▶ _What this task involves_: For each entry below, write an exact copy and leave out the images.

▶ _Records for the exercise_:
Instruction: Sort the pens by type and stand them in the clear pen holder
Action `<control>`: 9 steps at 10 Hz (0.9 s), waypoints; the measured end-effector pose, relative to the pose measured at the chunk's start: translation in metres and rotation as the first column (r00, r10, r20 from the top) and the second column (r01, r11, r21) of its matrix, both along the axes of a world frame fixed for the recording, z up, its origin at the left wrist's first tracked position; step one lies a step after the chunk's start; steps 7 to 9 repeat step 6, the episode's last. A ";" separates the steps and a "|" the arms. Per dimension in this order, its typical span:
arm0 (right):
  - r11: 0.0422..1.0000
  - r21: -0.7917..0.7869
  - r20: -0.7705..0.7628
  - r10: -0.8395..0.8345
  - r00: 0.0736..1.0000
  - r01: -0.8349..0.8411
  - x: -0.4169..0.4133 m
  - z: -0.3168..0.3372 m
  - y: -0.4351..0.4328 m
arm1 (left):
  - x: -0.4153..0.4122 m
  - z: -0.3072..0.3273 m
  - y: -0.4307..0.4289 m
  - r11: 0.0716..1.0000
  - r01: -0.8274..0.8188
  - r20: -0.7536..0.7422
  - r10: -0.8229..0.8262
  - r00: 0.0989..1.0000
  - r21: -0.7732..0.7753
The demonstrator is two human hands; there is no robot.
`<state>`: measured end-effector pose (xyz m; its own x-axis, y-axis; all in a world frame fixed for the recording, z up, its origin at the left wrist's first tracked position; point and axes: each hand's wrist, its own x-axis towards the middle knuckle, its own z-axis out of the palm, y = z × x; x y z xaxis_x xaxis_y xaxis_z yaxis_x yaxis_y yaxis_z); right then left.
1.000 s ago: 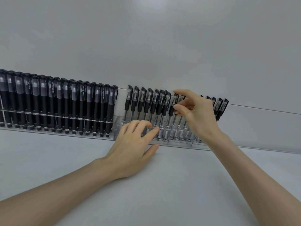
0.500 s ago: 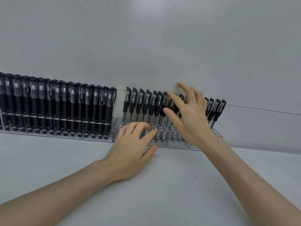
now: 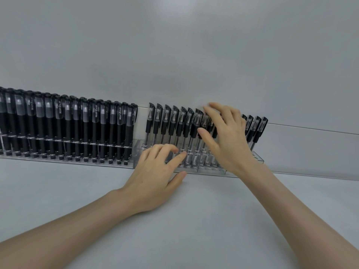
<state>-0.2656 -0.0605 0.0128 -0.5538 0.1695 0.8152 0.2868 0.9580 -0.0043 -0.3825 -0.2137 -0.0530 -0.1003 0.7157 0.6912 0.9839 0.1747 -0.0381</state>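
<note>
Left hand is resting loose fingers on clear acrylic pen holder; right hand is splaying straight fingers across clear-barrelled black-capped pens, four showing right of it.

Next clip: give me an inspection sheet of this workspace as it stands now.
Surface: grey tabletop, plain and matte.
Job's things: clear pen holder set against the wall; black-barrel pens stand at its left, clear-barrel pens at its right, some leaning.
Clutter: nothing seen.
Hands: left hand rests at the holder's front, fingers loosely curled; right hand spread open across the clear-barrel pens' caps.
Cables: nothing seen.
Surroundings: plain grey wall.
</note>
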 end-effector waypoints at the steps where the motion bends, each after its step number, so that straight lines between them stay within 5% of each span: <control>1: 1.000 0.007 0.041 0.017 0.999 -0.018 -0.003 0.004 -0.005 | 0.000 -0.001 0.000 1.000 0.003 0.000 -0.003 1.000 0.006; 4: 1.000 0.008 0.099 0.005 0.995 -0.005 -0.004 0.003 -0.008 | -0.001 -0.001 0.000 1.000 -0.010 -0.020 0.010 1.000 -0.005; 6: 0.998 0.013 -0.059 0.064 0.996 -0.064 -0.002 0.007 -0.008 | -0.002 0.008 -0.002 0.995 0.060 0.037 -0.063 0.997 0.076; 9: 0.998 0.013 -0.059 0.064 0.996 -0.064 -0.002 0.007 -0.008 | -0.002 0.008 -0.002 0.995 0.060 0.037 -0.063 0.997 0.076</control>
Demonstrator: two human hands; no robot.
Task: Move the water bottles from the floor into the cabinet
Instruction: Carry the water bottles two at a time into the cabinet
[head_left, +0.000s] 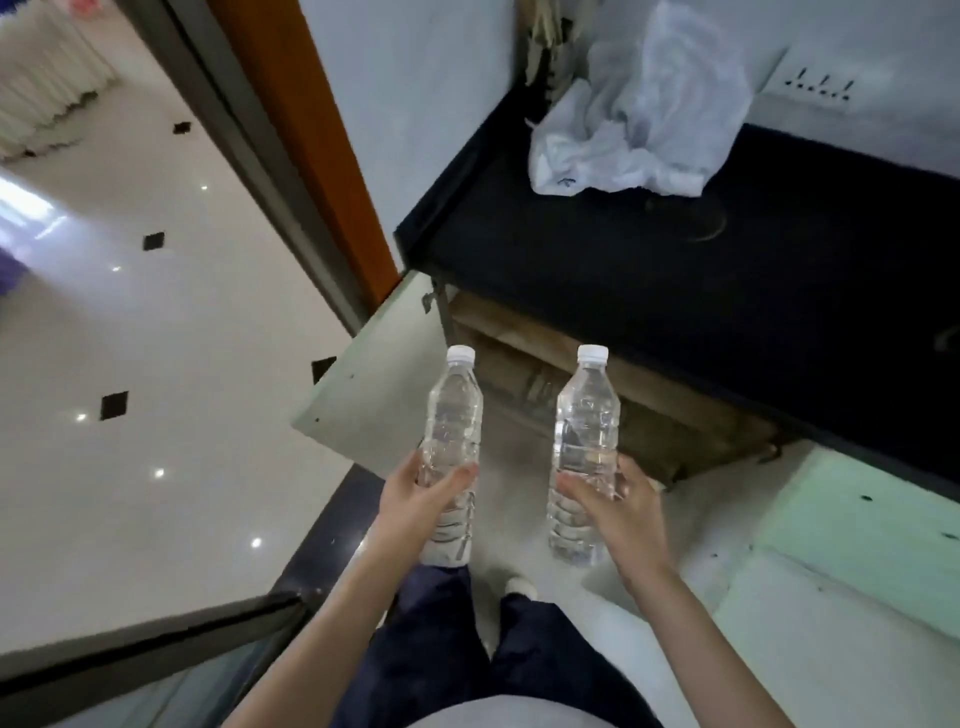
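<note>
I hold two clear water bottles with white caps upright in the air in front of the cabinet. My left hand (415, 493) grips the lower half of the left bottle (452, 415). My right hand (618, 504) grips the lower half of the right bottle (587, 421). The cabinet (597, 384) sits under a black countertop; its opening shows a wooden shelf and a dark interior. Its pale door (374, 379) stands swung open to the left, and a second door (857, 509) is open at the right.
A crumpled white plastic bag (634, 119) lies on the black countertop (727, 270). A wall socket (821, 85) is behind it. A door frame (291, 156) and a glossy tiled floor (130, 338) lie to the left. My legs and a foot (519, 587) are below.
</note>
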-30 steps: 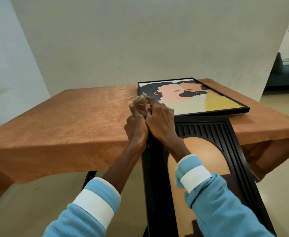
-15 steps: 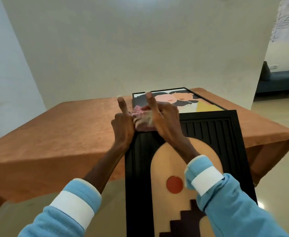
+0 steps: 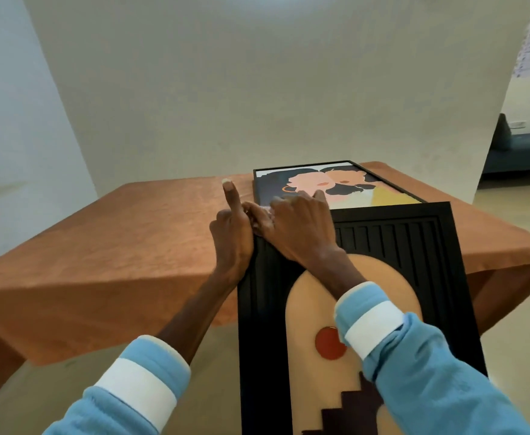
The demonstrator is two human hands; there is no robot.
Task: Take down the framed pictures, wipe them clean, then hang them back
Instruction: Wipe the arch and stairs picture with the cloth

▶ _Response_:
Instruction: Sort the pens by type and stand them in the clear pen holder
Action `<control>`: 9 steps at 10 Hz (0.9 s), waypoints; the measured end-effector pose, relative to the pose measured at the chunk's start: translation in metres and rotation as the first column (r00, r10, r20 from the top) and the second column (r01, r11, r21) of its matrix, both along the axes of a world frame fixed for the recording, z up, its origin at the left wrist's first tracked position; step one lies a step after the chunk's start; steps 7 to 9 repeat step 6, the episode's last. A ";" separates the steps and a "|" the arms. Per dimension in this order, its typical span:
arm0 (right):
  - r11: 0.0422..1.0000
  - r21: -0.7917..0.7869
  - r20: -0.7705..0.7628
  - r10: -0.8395..0.8345
  - r00: 0.0736..1.0000
  - r01: -0.8349..0.8411
  - x: -0.4169..0.4133 m
  - z: -0.3168..0.3372 m
  - y: -0.4351..0.4328 m
arm1 (left):
  - x: -0.4153..0.4122 m
  - z: -0.3072..0.3273 m
  - y: -0.4307..0.4289 m
  - r11: 0.0716..1.0000
  - r01: -0.8274..0.8188
  - r20: -0.7536..0.7422
  - r10: -0.8229..0.8262
  - r00: 0.0989..1.0000
  - r21: -0.7732..0.7753
The demonstrator is two human hands; there is no robot.
`<state>`: measured end-effector pose (xyz m; its own x-axis, y-axis; all in a world frame fixed for the recording, z up, its origin at the left wrist's first tracked position; point and axes: each hand's wrist, its own x-axis towards the middle knuckle, its own z-axis out of the palm, y = z × x; x y z xaxis_x xaxis_y xaxis_z yaxis_x yaxis_y yaxis_z); right then left.
1.000 s ago: 
0.500 s ago: 
now: 
<state>-0.2656 -0.0605 0.0128 -0.5538 0.1695 0.8152 0.2868 0.9580 -0.0043 -0.3825 -0.2137 -0.0530 -0.1003 0.7157 0.6912 0.9839 0.1747 -0.0381</state>
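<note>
Left hand is resting loose fingers on clear acrylic pen holder; right hand is splaying straight fingers across clear-barrelled black-capped pens, four showing right of it.

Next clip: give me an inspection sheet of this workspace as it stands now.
Surface: grey tabletop, plain and matte.
Job's things: clear pen holder set against the wall; black-barrel pens stand at its left, clear-barrel pens at its right, some leaning.
Clutter: nothing seen.
Hands: left hand rests at the holder's front, fingers loosely curled; right hand spread open across the clear-barrel pens' caps.
Cables: nothing seen.
Surroundings: plain grey wall.
</note>
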 end-effector waypoints at the steps where the motion bends, each after its step number, so that straight lines between them stay within 5% of each span: <control>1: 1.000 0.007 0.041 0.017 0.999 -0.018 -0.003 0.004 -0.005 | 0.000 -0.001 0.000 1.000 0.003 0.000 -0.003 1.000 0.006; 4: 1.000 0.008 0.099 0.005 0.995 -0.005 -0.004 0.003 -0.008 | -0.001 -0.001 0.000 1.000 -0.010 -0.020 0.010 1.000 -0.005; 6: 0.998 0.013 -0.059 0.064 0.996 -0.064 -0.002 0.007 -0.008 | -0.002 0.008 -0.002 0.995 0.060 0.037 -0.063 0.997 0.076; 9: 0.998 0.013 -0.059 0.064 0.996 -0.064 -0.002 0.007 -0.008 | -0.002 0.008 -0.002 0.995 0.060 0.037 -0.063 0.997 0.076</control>
Demonstrator: two human hands; no robot.
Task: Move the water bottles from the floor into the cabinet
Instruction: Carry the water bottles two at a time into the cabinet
[head_left, +0.000s] 
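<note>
I hold two clear water bottles with white caps upright in the air in front of the cabinet. My left hand (415, 493) grips the lower half of the left bottle (452, 415). My right hand (618, 504) grips the lower half of the right bottle (587, 421). The cabinet (597, 384) sits under a black countertop; its opening shows a wooden shelf and a dark interior. Its pale door (374, 379) stands swung open to the left, and a second door (857, 509) is open at the right.
A crumpled white plastic bag (634, 119) lies on the black countertop (727, 270). A wall socket (821, 85) is behind it. A door frame (291, 156) and a glossy tiled floor (130, 338) lie to the left. My legs and a foot (519, 587) are below.
</note>
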-30 steps: 
-15 steps: 
+0 steps: 
The demonstrator is two human hands; there is no robot.
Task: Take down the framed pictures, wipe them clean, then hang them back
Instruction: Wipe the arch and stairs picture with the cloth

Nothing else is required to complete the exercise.